Banks Building End-to-End Fintech Stacks

Diving deeper into

Anthony Peculic, Head of Cards at Cross River Bank, on building a fintech one-stop shop

Interview
if you really want to be innovative, building that is a lot of work
Analyzed 5 sources

The real moat in fintech infrastructure is not the charter, it is the operating system behind it. Cross River is describing the hard part of vertical integration, building the core ledger, payments rails, card issuing, compliance workflows, and API layer in one stack so a fintech can launch faster without stitching together multiple vendors. That is why only a small number of banks like Cross River, Column, and Lead have pulled it off at meaningful scale.

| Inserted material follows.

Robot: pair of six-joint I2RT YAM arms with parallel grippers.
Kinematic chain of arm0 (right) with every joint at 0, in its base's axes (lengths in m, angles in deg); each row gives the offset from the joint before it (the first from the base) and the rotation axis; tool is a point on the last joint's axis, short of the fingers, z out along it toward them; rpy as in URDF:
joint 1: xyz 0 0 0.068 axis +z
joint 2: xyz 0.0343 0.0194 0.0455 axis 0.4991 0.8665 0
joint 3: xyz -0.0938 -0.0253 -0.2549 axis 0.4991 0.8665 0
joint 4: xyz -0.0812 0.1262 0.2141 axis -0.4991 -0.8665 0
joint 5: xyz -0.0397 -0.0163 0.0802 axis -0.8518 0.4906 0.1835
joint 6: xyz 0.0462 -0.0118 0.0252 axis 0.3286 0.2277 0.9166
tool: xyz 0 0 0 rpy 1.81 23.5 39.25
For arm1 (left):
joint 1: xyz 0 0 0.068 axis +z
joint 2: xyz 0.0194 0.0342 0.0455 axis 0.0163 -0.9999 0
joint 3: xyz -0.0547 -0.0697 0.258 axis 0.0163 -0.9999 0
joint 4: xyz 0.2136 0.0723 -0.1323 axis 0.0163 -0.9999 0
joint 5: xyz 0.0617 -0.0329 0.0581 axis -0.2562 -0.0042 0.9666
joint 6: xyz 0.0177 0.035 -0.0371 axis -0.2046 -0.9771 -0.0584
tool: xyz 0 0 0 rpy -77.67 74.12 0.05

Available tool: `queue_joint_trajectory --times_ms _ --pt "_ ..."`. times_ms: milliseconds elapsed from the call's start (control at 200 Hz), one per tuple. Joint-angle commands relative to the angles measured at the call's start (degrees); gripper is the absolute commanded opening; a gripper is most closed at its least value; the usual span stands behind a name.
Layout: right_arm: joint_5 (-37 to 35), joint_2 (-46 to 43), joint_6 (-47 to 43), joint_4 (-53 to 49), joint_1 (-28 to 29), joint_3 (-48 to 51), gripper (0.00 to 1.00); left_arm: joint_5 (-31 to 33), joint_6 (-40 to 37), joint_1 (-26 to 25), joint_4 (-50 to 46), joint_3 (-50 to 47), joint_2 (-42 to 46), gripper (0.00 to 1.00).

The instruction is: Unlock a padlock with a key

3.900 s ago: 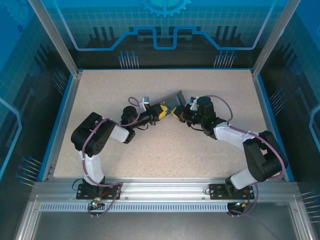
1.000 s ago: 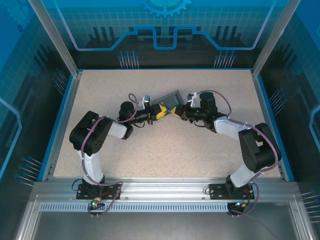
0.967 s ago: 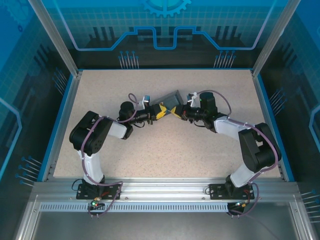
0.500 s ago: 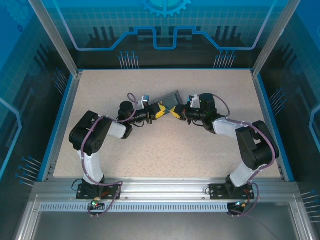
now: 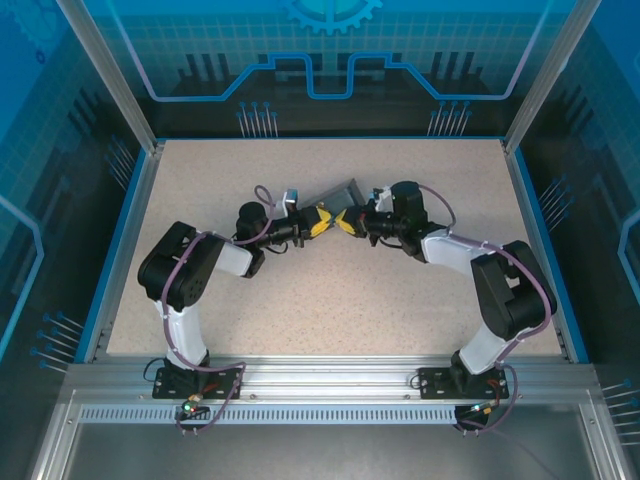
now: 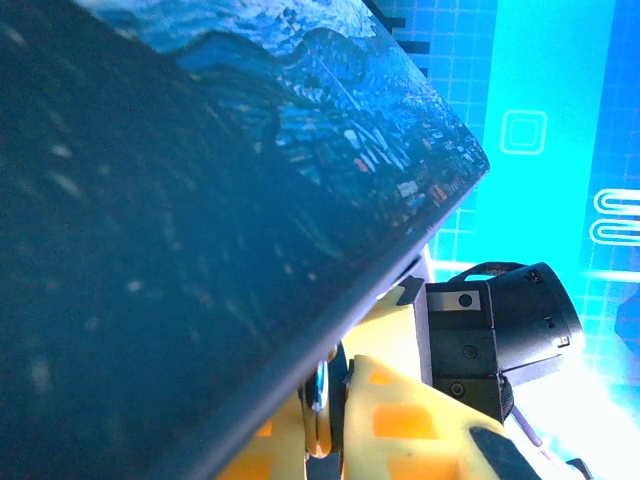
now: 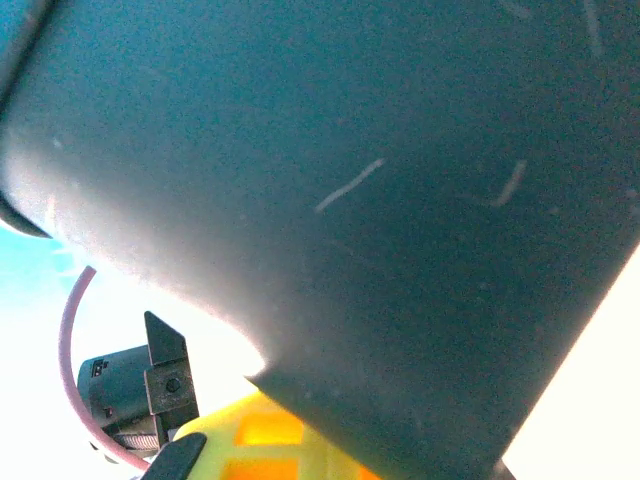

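Yellow-tipped, the left gripper [image 5: 321, 221] and right gripper [image 5: 346, 222] meet tip to tip at the middle of the worktop [image 5: 300, 300], just beside the dark box [image 5: 338, 196], both closed narrow. The left wrist view shows a thin metal sliver [image 6: 318, 400] sitting between yellow fingers [image 6: 400, 425]; key or padlock, I cannot tell.

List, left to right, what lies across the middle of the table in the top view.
left arm → left pincer → right pincer → right arm. The box overlaps both pincers, so it is left out.
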Motion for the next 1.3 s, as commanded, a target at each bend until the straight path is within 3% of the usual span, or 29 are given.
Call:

  • Cross River built its own bank core and framed that as the reason it can add products quickly and avoid depending on large third party processors. In practice, that means one partner can combine accounts, cards, payments, lending, and compliance instead of coordinating separate providers for each layer.
  • Synctera describes the same problem from the other side. Banks need full visibility into customer level activity inside FBO accounts, plus case management and risk tooling. Building that shared ledger and oversight layer is fixed cost heavy, which is why being both a bank and a software company is unusual.
  • The market has since validated this model. Column won Brex and Mercury by replacing a multi vendor stack with a bank, ledger, payments rails, and compliance system under one roof. Lead Bank followed a similar path with lending heavy programs like Affirm and Revolut. Cross River remains the largest of this group by revenue.

The next phase of fintech infrastructure belongs to banks that can look like software platforms while still acting like regulated institutions. As compliance gets tighter and larger fintechs want fewer dependencies, more volume should consolidate onto vertically integrated banks that already paid the cost to build the stack.